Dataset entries
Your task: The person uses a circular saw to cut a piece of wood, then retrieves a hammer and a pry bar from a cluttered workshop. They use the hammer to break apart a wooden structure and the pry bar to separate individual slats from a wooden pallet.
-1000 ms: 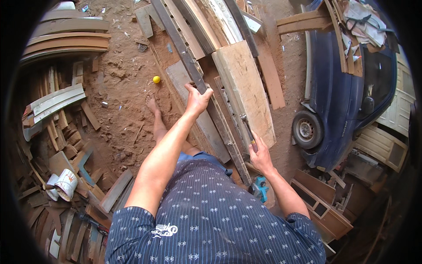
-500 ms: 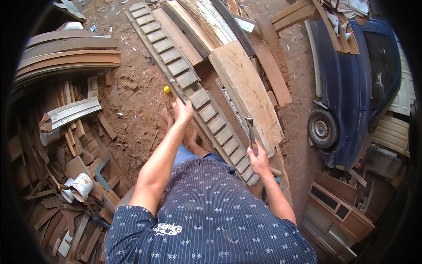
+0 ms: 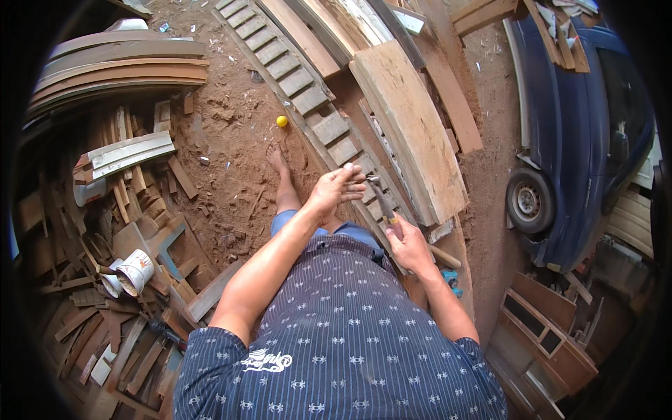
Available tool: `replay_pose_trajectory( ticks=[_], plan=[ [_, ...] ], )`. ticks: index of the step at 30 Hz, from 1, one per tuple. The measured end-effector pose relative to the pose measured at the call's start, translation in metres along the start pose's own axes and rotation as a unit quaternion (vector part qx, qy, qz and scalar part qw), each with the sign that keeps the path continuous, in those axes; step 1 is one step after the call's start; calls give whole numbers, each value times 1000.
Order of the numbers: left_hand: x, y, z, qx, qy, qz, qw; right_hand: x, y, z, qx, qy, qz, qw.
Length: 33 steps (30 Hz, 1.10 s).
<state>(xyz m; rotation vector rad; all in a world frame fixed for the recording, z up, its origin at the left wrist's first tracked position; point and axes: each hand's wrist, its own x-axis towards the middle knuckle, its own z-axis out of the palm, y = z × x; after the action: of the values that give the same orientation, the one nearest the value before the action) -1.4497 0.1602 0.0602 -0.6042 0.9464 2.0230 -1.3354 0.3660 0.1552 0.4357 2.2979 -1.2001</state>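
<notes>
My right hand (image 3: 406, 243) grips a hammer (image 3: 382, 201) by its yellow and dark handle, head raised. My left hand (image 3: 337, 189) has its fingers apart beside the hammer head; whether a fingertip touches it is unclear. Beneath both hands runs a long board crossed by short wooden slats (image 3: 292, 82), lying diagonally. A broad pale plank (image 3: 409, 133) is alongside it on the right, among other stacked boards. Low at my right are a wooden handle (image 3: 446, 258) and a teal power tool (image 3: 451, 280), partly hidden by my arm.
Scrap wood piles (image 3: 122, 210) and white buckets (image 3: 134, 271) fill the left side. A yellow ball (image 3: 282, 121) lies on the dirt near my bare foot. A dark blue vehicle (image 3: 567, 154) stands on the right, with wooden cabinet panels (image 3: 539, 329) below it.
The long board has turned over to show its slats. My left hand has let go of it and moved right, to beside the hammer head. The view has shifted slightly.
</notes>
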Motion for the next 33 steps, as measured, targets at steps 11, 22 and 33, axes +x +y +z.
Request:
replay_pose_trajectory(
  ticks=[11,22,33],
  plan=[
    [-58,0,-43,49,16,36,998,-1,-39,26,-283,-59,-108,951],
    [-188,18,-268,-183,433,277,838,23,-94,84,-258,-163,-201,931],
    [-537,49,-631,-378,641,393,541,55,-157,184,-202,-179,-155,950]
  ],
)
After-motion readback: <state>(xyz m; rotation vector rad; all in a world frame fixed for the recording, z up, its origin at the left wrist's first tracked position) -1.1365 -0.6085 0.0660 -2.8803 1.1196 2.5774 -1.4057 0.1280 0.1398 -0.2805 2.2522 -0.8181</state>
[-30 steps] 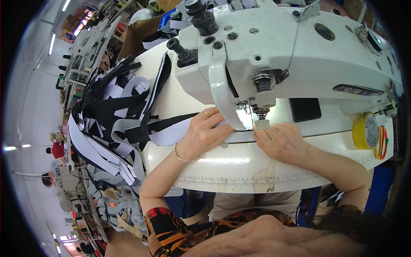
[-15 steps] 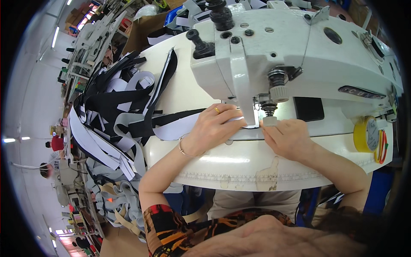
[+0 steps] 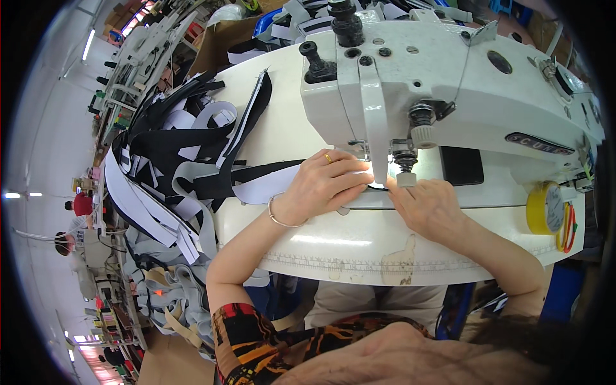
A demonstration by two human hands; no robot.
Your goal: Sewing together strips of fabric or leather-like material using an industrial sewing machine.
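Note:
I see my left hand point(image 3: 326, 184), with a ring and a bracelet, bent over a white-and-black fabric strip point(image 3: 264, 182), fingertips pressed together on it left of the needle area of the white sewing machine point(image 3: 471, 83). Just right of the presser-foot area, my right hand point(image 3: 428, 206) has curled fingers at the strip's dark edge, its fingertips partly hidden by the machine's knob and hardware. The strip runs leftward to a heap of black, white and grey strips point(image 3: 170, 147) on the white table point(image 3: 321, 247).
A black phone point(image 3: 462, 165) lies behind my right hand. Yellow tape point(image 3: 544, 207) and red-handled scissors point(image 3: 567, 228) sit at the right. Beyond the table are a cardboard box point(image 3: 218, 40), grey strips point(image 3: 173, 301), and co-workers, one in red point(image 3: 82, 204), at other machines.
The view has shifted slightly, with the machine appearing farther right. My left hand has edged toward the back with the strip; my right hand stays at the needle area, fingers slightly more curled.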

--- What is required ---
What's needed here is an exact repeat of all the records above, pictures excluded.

--- Solution to this task ---
Your task: The person uses a circular saw to cut a piece of wood, then retrieves a hammer and a pry bar from a cluttered workshop. They use the hammer to break apart a wooden structure and the pry bar to separate individual slats from a wooden pallet.
-1000 ms: 
-500 ms: 
+0 ms: 
Available tool: `replay_pose_trajectory( ticks=[_], plan=[ [_, ...] ], )`. ticks: index of the step at 30 Hz, from 1, one per tuple. The measured end-effector pose relative to the pose measured at the call's start, translation in metres along the start pose's own axes and rotation as a unit quaternion (vector part qx, qy, qz and scalar part qw), each with the sign that keeps the path continuous, in those axes; step 1 is one step after the call's start; calls give whole numbers, each value times 1000.
Order of the numbers: left_hand: x, y, z, qx, qy, qz, qw; right_hand: x, y, z, qx, qy, qz, qw.
Length: 33 steps (30 Hz, 1.10 s).
<state>(xyz m; rotation vector rad; all in a world frame fixed for the recording, z up, its origin at the left wrist's first tracked position; point and axes: each hand's wrist, its own x-axis towards the middle knuckle, its own z-axis out of the palm, y = z × x; after the action: of the values that give the same orientation, the one nearest the value before the action) -1.4497 0.1602 0.0602 -0.6042 0.9464 2.0230 -1.3354 0.3660 0.1552 0.4357 2.2979 -1.2001</state>
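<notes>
My right hand (image 3: 406, 243) grips a hammer (image 3: 382, 201) by its yellow and dark handle, head raised. My left hand (image 3: 337, 189) has its fingers apart beside the hammer head; whether a fingertip touches it is unclear. Beneath both hands runs a long board crossed by short wooden slats (image 3: 292, 82), lying diagonally. A broad pale plank (image 3: 409, 133) is alongside it on the right, among other stacked boards. Low at my right are a wooden handle (image 3: 446, 258) and a teal power tool (image 3: 451, 280), partly hidden by my arm.
Scrap wood piles (image 3: 122, 210) and white buckets (image 3: 134, 271) fill the left side. A yellow ball (image 3: 282, 121) lies on the dirt near my bare foot. A dark blue vehicle (image 3: 567, 154) stands on the right, with wooden cabinet panels (image 3: 539, 329) below it.
The long board has turned over to show its slats. My left hand has let go of it and moved right, to beside the hammer head. The view has shifted slightly.
</notes>
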Motion for the next 33 steps, as measured, targets at steps 11, 22 and 33, axes +x +y +z.
Request:
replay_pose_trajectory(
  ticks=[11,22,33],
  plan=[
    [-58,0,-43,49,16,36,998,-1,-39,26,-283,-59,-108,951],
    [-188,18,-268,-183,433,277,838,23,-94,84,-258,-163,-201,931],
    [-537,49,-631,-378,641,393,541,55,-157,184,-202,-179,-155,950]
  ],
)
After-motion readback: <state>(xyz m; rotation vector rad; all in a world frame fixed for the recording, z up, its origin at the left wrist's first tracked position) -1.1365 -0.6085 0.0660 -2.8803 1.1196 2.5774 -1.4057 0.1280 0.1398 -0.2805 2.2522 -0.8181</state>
[-30 steps] 
[-15 steps] 
[+0 steps] 
A demonstration by two human hands; no robot.
Your goal: Sewing together strips of fabric or leather-like material using an industrial sewing machine.
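Note:
I see my left hand point(image 3: 326, 184), with a ring and a bracelet, bent over a white-and-black fabric strip point(image 3: 264, 182), fingertips pressed together on it left of the needle area of the white sewing machine point(image 3: 471, 83). Just right of the presser-foot area, my right hand point(image 3: 428, 206) has curled fingers at the strip's dark edge, its fingertips partly hidden by the machine's knob and hardware. The strip runs leftward to a heap of black, white and grey strips point(image 3: 170, 147) on the white table point(image 3: 321, 247).
A black phone point(image 3: 462, 165) lies behind my right hand. Yellow tape point(image 3: 544, 207) and red-handled scissors point(image 3: 567, 228) sit at the right. Beyond the table are a cardboard box point(image 3: 218, 40), grey strips point(image 3: 173, 301), and co-workers, one in red point(image 3: 82, 204), at other machines.
The view has shifted slightly, with the machine appearing farther right. My left hand has edged toward the back with the strip; my right hand stays at the needle area, fingers slightly more curled.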

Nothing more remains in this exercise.